Kaili Chun. Janus, 2015. Courtesy of the Wing Luke Museum. Photo: Toryan Dixon.

Kaili Chun. Janus, 2015; installation; dimensions variable. Courtesy of the Wing. Photo: Toryan Dixon.

Korean American artist Yong Soon Min has compiled a collection of four objects for her installation LIGHT / AS / IF (2015): an excerpt of Braille text carved into a block of wood; a porcelain bowl filled with water; a carving of a fissure in a tree; and a waist-high ball emblazoned with statements like, “It’s not the forgetting that heals, it’s the remembering.” Each object relates to Min’s recovery from a cerebral hemorrhage that has affected her faculties of language and memory. Visitors are encouraged to engage with the objects, running their hands over the raised Braille text and doughnut-shaped tree fragment in order to consider what is missing, what is lost in translation, and what has been removed from the body of the tree itself. Who would we be—as individuals and collectively—without these structures to help us understand the world and our place in it? Min’s installation feels disjointed and vague, aptly simulating the artist’s own movements through everyday life.

Created in collaboration between mother and daughter Midori Kono Thiel and Tamiko Thiel, Brush the Sky (2015) is an augmented-reality project that extends beyond the museum and into the city of Seattle. The installation consists of Midori’s series of kanji calligraphy characters on transparency film that has been deconstructed, layered, and recombined to create abstract graphic arrangements.
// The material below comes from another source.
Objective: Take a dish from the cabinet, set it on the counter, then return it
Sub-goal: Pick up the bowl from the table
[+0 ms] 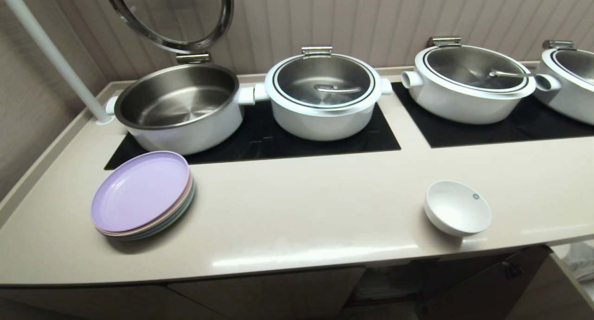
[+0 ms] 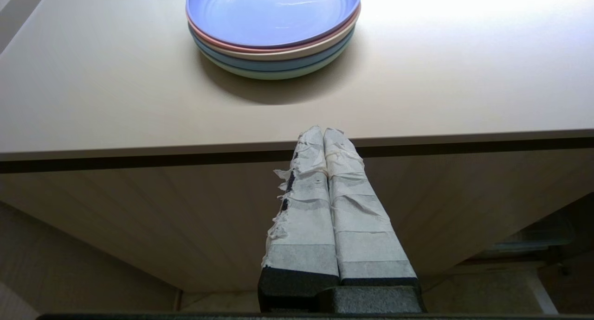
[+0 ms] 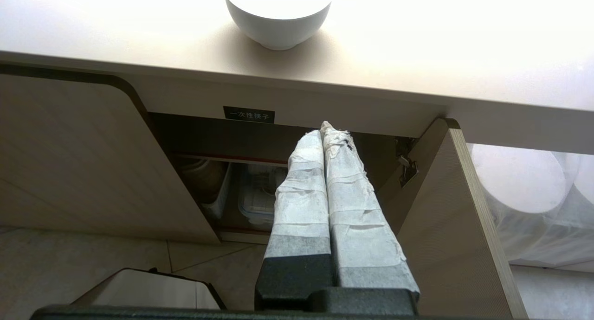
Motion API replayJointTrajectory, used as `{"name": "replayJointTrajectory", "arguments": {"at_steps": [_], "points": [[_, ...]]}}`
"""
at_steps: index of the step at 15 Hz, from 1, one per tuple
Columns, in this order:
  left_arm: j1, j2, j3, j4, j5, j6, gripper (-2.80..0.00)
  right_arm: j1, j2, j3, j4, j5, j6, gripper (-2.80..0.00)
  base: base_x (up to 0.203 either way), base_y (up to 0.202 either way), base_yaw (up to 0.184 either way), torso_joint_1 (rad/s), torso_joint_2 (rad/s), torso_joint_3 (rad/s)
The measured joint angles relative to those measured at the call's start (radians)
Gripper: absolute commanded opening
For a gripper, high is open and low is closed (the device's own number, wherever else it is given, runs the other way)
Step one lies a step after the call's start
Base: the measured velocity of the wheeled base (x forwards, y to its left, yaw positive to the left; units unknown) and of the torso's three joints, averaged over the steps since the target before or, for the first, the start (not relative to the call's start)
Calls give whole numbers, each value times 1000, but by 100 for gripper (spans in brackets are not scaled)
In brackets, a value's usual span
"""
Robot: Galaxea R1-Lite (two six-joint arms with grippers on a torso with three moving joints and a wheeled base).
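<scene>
A: Bowl [image 1: 457, 208] sits on the counter [image 1: 297, 218], near the front edge, right way up. It is off to the right, well apart from the plates [image 1: 143, 195] on the left.

B: Do you see the arms from the head?

A: No. Only the wrist views show them. The right gripper [image 3: 327, 129] is down below the counter edge, in front of the open cabinet [image 3: 278, 171]. Its two taped fingers [image 3: 301, 195] are pressed tight together, with nothing between them.

B: And the other one?

A: The left gripper [image 2: 323, 132] is below the counter edge too, in front of a closed door [image 2: 185, 218], in line with the plates [image 2: 274, 28]. Its fingers are squeezed together too, and they hold nothing.

B: What does the right wrist show that the head does not?

A: A black label [image 3: 248, 114] with white signs over the opening, a door [image 3: 445, 208] swung out, and a clear box [image 3: 257, 195] on the shelf inside. From the head the cabinet is just a dark gap under the counter.

B: And the head?

A: Four pots on black glass [image 1: 278, 134]. The left pot [image 1: 178, 106] has its lid [image 1: 171, 14] up.

B: Anything hard to see?

A: The bowl [image 3: 278, 18] is cut off in the right wrist view; only its lower part shows. The last pot [image 1: 568, 79] is cut off too. Deep inside, the cabinet is too dark to make out.
</scene>
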Motion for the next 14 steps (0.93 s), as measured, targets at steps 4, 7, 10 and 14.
{"name": "replayJointTrajectory", "arguments": {"at_steps": [4, 7, 10, 14], "points": [[0, 0, 0, 0, 0, 0, -280, 0, 0, 0, -1, 0, 0, -280, 0, 0, 0, 0, 0, 0], [0, 0, 0, 0, 0, 0, -280, 0, 1, 0, -1, -1, 0, -280, 0, 0, 0, 0, 0, 0], [0, 0, 0, 0, 0, 0, -280, 0, 1, 0, -2, -1, 0, -280, 0, 0, 0, 0, 0, 0], [0, 0, 0, 0, 0, 0, -280, 0, 1, 0, -1, -1, 0, -280, 0, 0, 0, 0, 0, 0]]}}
Using augmented reality, Tamiko has designed virtual artworks based on fifteen sites significant to Seattle’s Japanese community, integrating her works with her mother’s paintings. The combined virtual–analog compositions interweave history, personal experience, and fiction—multivalent works that skew reality and interpretation.

Terry Acebo Davis. Her House… Tahanan… Her Room, 2015; installation; dimensions variable. Courtesy of The Wing. Photo: Toryan Dixon.

Terry Acebo Davis. Her House… Tahanan… Her Room, 2015. Courtesy of the Wing Luke Museum. Photo: Toryan Dixon.

Terry Acebo Davis’s installation Her House… Tahanan… Her Room (2015) is an intimate re-creation of her mother’s bedroom in the assisted-living facility where she currently resides. Davis has assembled a lifetime of personal effects—snapshots, souvenirs, toiletries, garments, and jewelry—in an attempt to create a portrait of the woman slowly losing her sense of self as a result of dementia. In this participatory installation, it is not uncommon to see viewers trying on a pair of slippers, contributing a few stitches to an unfinished crochet project, or absentmindedly smelling a bottle of Chanel No. 5. Our possessions are expressions of who we are, where we’ve been, and what we hold dear. Surrounded by a stranger’s belongings, it is impossible not to meld our lives into theirs—a visceral reminder of what it means to be one of seven billion alive in the world.

CONSTRUCT\S is on view at the Wing Luke Museum of the Asian Pacific American Experience in Seattle through April 16, 2016.